- _Material provided_
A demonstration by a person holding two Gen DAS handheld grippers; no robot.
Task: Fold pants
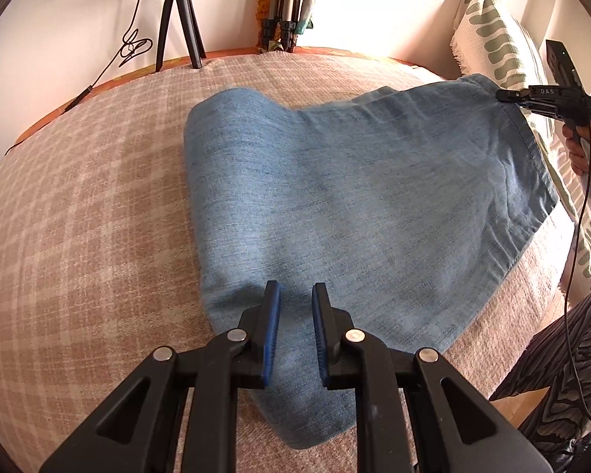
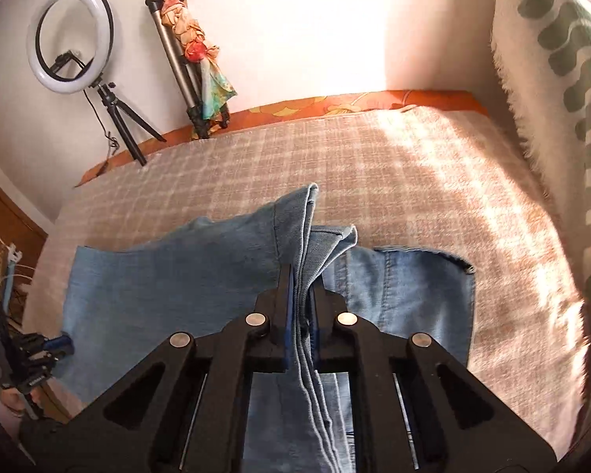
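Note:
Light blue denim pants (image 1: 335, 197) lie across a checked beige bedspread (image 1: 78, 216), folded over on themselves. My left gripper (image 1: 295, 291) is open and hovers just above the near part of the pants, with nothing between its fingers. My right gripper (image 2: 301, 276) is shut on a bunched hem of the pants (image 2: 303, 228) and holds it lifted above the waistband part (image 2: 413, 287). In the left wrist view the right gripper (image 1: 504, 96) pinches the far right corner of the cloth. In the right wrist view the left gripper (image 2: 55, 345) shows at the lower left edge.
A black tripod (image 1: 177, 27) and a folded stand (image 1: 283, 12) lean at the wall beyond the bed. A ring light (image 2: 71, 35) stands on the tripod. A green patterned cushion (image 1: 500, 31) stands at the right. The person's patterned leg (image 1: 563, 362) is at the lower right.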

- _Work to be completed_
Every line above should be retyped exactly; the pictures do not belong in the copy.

- _Task response_
A demonstration by a person holding two Gen DAS handheld grippers; no robot.
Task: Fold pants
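Note:
Light blue denim pants (image 1: 335, 197) lie across a checked beige bedspread (image 1: 78, 216), folded over on themselves. My left gripper (image 1: 295, 291) is open and hovers just above the near part of the pants, with nothing between its fingers. My right gripper (image 2: 301, 276) is shut on a bunched hem of the pants (image 2: 303, 228) and holds it lifted above the waistband part (image 2: 413, 287). In the left wrist view the right gripper (image 1: 504, 96) pinches the far right corner of the cloth. In the right wrist view the left gripper (image 2: 55, 345) shows at the lower left edge.
A black tripod (image 1: 177, 27) and a folded stand (image 1: 283, 12) lean at the wall beyond the bed. A ring light (image 2: 71, 35) stands on the tripod. A green patterned cushion (image 1: 500, 31) stands at the right. The person's patterned leg (image 1: 563, 362) is at the lower right.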

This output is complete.